Embodied Histories – Entangled Communities:

Alternative Systeme: ruangrupa im Hamburger Bahnhof

ruangrupa, Foto: Gudskul/Jin Panji, 2019

Bei der Konferenz „Embodied Histories – Entangled Communities“ am 13. und 14. Juni im Hamburger Bahnhof kamen Künstler*innen und Wissenschaftler*innen aus Indonesien, Malaysia, den Philippinen, Singapur, Thailand, Australien und Deutschland zusammen, um neue Perspektiven auf Narrative, Geschichte und deren Verkörperungen in performativen Praktiken zu diskutieren.

Text: Charlotte Heimann

Im Zuschauerraum hebt sich eine Hand.
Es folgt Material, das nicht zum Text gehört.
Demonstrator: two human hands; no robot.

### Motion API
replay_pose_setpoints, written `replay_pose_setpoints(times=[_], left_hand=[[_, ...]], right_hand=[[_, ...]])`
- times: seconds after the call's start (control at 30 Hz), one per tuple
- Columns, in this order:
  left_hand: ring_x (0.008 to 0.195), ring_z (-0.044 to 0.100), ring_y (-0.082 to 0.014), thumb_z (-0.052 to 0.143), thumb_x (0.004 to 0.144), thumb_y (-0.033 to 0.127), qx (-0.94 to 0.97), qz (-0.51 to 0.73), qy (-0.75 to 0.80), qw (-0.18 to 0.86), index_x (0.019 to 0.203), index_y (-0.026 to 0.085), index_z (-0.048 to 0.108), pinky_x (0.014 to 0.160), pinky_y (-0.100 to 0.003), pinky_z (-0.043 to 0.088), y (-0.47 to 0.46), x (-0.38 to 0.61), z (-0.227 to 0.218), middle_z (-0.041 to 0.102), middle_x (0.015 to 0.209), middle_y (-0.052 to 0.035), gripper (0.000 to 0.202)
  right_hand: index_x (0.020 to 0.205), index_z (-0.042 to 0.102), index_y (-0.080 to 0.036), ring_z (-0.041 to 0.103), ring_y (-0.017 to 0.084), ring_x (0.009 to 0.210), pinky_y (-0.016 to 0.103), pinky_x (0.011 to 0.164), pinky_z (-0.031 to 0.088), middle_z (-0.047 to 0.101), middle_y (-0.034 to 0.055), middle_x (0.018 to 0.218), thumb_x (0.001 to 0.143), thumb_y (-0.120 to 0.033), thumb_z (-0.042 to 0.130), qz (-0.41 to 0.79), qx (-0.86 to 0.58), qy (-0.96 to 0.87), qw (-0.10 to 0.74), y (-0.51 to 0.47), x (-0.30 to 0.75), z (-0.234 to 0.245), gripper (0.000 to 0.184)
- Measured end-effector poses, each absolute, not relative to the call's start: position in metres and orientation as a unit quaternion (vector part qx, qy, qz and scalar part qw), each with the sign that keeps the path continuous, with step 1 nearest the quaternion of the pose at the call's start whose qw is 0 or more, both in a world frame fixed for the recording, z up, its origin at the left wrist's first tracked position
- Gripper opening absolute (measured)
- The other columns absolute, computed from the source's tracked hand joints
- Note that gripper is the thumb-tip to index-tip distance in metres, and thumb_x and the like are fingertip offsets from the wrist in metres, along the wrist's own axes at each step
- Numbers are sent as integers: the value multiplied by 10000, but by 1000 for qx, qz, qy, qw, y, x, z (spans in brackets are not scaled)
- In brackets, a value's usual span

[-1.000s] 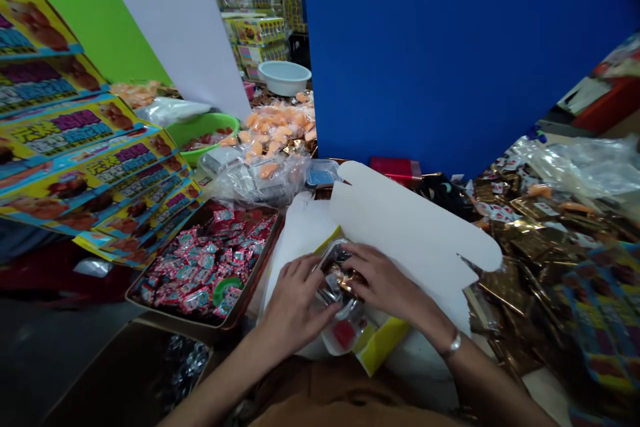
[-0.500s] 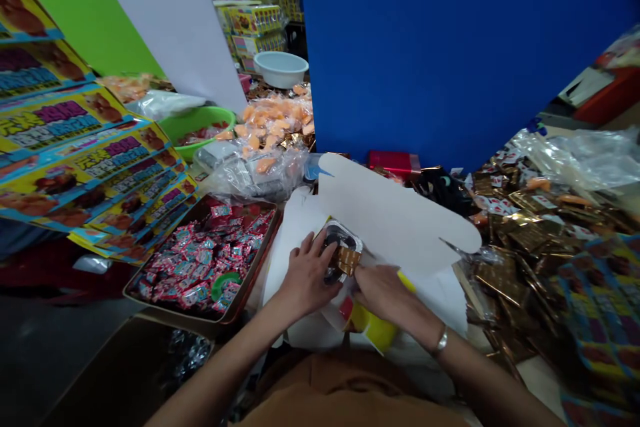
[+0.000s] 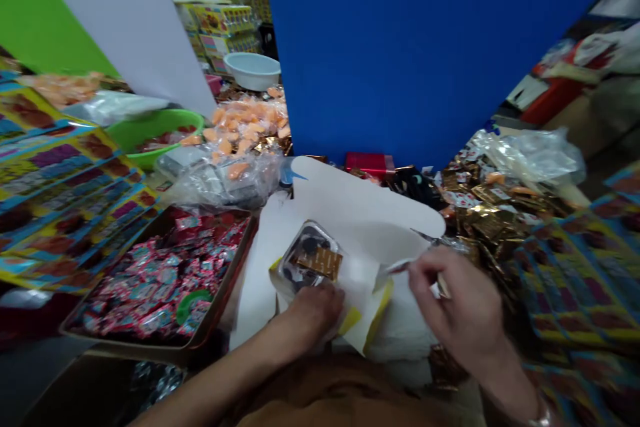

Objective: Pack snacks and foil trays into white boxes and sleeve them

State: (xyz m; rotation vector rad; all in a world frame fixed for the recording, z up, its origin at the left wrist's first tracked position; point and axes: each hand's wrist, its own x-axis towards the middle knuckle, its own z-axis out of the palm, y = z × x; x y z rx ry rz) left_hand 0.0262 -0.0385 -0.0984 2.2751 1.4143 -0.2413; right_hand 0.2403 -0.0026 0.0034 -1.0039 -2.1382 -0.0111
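Observation:
An open white and yellow carton [image 3: 370,213] lies in front of me with its lid flap raised. Inside it sits a clear plastic tray [image 3: 310,259] holding dark sweets and a gold-wrapped packet [image 3: 320,261]. My left hand [image 3: 315,313] rests curled on the carton's near edge, just below the tray, pressing on it. My right hand [image 3: 463,310] is to the right of the carton, fingers pinched on a thin white flap or strip [image 3: 400,268] at the carton's right side; the hand is blurred.
A brown tray of red-wrapped sweets [image 3: 165,273] lies at left, beside stacked yellow boxes [image 3: 55,180]. Behind are a green bowl [image 3: 150,130], bagged orange sweets [image 3: 245,133] and a blue panel [image 3: 400,47]. Gold packets [image 3: 480,213] and patterned boxes [image 3: 580,260] fill the right.
My right hand left the tray and moved right to the carton's side flap. My left hand slid down to the carton's near edge. The view has shifted left.

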Motion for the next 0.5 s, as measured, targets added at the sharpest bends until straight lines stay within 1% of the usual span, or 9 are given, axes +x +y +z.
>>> replay_pose_setpoints(times=[0.07,0.13,0.2,0.3,0.33,0.37,0.43,0.47,0.5], left_hand=[[822,684,-270,410,846,74,828,-101,504,222,1034,94,646,671,-339,493,-33,36,-104,716,952,-172,303],[792,685,-267,425,791,27,834,-113,494,219,983,95,658,660,-336,492,-33,41,-101,728,900,-165,310],[780,684,-265,445,789,44,834,-107,496,216,962,121,657,665,-339,495,-35,38,-88,730,889,-152,284],[782,683,-270,442,874,157,797,-49,565,207,1022,142,625,682,-360,507,-36,18,-60,719,871,-130,236],[790,680,-274,433,900,197,777,-27,599,192,1016,146,621,695,-374,512,-34,10,-52,710,865,-123,227],[814,675,-282,440,911,230,761,-10,627,165,987,151,625,714,-392,514,-30,2,-46,701,876,-120,216],[989,633,-328,519,887,290,742,19,665,87,956,169,637,812,-453,500,-19,-14,-42,663,1068,-146,183],[1097,581,-358,583,849,314,735,34,675,55,975,176,640,865,-485,481,-13,-21,-45,602,1217,-163,195],[1189,520,-376,638,807,321,734,50,676,42,1051,181,627,915,-498,461,-7,-28,-50,512,1352,-170,281]], right_hand=[[840,563,-193,549,132,649,240,635,422,584,-9,717,894,-226,567,-65,-457,-755,467,23,269,4,63],[906,594,-181,586,154,696,255,643,438,629,24,787,895,-280,539,-70,-532,-691,485,54,300,-11,114],[998,615,-171,619,182,739,273,644,444,673,59,869,869,-300,523,-15,-599,-677,427,78,327,-34,205],[944,663,-180,617,197,662,283,605,410,692,57,770,848,-323,507,58,-670,-692,264,86,346,-67,233],[919,671,-180,614,198,648,284,602,404,691,58,744,855,-337,497,78,-676,-693,236,81,346,-75,243],[908,670,-178,616,198,651,285,606,408,693,62,746,866,-356,486,98,-676,-690,240,74,342,-81,259],[914,653,-178,618,191,676,277,619,427,692,63,780,877,-402,493,134,-667,-663,312,53,328,-88,278],[915,638,-182,609,184,673,271,615,435,682,55,781,881,-427,502,154,-662,-642,355,41,319,-90,283],[908,621,-187,596,176,663,265,606,439,665,44,770,886,-448,506,176,-657,-620,391,27,310,-93,286]])
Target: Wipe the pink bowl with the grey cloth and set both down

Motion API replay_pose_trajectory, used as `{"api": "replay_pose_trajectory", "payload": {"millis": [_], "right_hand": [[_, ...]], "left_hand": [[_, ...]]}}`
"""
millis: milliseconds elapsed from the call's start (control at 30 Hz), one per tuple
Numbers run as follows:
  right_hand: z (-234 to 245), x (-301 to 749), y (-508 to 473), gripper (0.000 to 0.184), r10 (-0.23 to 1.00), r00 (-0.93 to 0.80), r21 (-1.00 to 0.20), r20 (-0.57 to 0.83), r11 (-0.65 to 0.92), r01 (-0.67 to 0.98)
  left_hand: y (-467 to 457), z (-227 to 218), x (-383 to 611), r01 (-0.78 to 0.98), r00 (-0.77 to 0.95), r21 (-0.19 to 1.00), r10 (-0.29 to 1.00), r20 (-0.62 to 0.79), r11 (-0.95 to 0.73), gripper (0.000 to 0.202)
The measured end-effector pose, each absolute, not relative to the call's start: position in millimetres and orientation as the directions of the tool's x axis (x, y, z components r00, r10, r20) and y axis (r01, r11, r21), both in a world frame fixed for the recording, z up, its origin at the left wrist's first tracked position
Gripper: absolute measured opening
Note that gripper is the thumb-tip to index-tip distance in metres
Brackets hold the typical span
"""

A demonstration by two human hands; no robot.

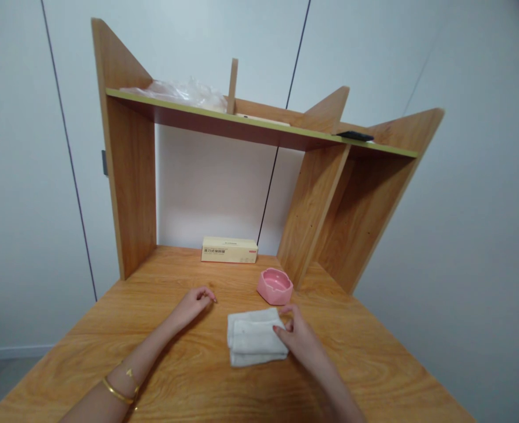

Meine Aufgabe ist es gerade, das Mikrofon herumzureichen, damit Besucher*innen ihre Fragen an Julia Sarisetiati stellen können. Die indonesische Künstlerin hat gerade die Konferenz „Embodied Histories – Entangled Communities – Southeast Asian and Western Approaches to Narratives and Performance Art“ im Hamburger Bahnhof eröffnet. In ihrem Vortrag ANTI ORDER ORDER CLUB berichtete sie über die Arbeitsweisen und Projekte des indonesischen Künstler*innen-Kollektivs ruangrupa, das 2022 auch die nächste documenta kuratieren soll.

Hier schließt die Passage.